Veterinary Homeopathy

Ask the Holistic Vet – Dr. Deva Khalsa – March 2018


Holistic veterinarian Dr. Khalsa answers about Pinched nerve in cat, interstitial lung disease in dogs, Cerebellar Hypoplasia in Cats, Dandruff, ear infections & Laryngeal paralysis in dogs,

Each month holistic veterinarian Dr. Deva Khalsa V.M.D. answers questions on veterinary issues. Send your questions to [email protected]  Dr. Khalsa is a graduate of the University of Pennsylvania, a Fellow and Professor of the British Institute of Homeopathy and has lectured both nationally and internationally. She is the co-author of Healing Your Horse: Alternative Therapies and Dr. Khalsa’s Natural Dog.

Dear Dr.

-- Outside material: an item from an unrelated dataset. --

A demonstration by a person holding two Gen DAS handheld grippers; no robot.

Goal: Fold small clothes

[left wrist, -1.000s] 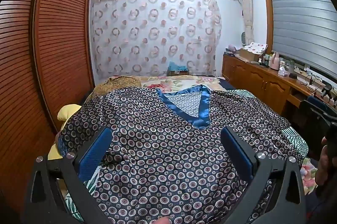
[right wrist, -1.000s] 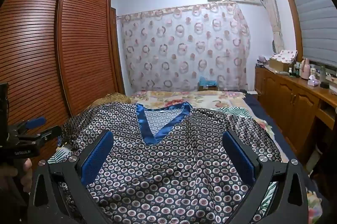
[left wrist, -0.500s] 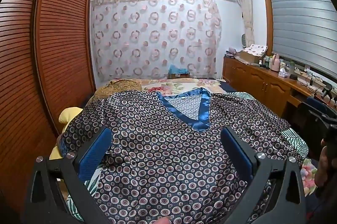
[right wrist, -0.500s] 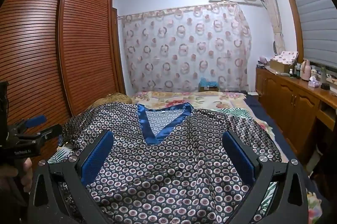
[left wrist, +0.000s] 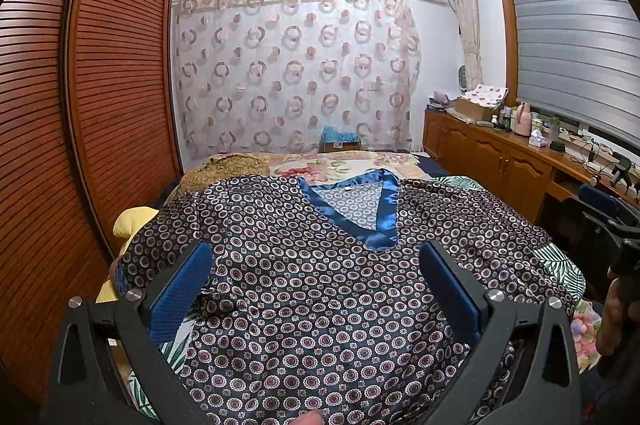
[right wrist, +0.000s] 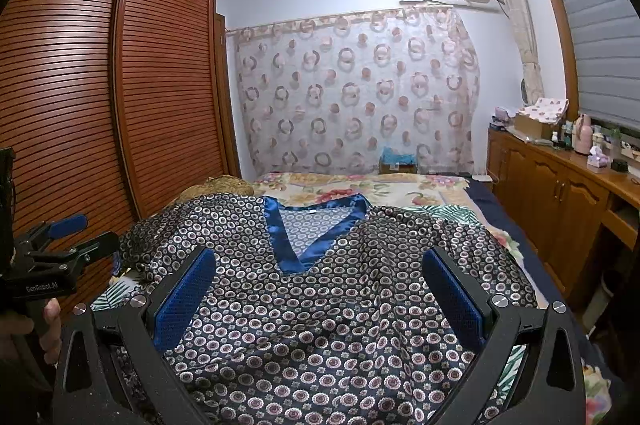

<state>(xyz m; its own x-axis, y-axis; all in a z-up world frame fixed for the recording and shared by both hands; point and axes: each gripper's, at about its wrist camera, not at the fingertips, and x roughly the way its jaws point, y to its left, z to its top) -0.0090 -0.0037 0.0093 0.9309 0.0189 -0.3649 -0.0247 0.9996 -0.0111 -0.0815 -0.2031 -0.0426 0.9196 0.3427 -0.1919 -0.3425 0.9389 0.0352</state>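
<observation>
Both sets of jaws spread wide, nothing held. Left gripper (left wrist: 316, 289) and right gripper (right wrist: 320, 295) above the patterned satin top (left wrist: 320, 297), spread flat, face up, below and ahead of the jaws on the bed (right wrist: 360, 185); blue V-neck trim (left wrist: 360, 209) beyond the tips. Likely risk: slippery satin sliding out of a shallow pinch, or only the upper layer caught. Left-side sleeve bunched beside the left jaw, clearer in left view; left gripper body visible only in right view.

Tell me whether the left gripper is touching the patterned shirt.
Apart. The right wrist view shows the left gripper held off the bed's left edge, its open fingers against the wardrobe, with a gap to the patterned shirt.
</observation>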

Khalsa,

My 11 year old cat, Mitzi, appears to be in good health.  She can scamper across a 50 foot lawn and easily goes up and down stairs. However, when I pet her lightly on her back, she lets out an angry growl and slinks away as if in pain. Her spine is apparently tender. Arnica 200 seems to relieve the pain as she no longer reacts that way for about 6 days after a dose. I have to repeat the Arnica once a week. What might be going on and what would you suggest?

Thank you


Dr. Deva Khalsa:  She may have a pinched nerve or a rib somewhat out of alignment.  Once, someone came to me because her cat was always angry at and swatting at the other cats and she wanted a remedy for the bad temperament of the cat. Upon examination, some of her vertebrae were out of alignment, the nerves of her spine were pinched and thus painful.  One chiropractic adjustment handled it all and she never needed a remedy. She did not want to play because she was hurting.  It would be great if you could find a competent chiropractor who does animals or a veterinarian who is trained in chiropractic and first check if this might be the problem.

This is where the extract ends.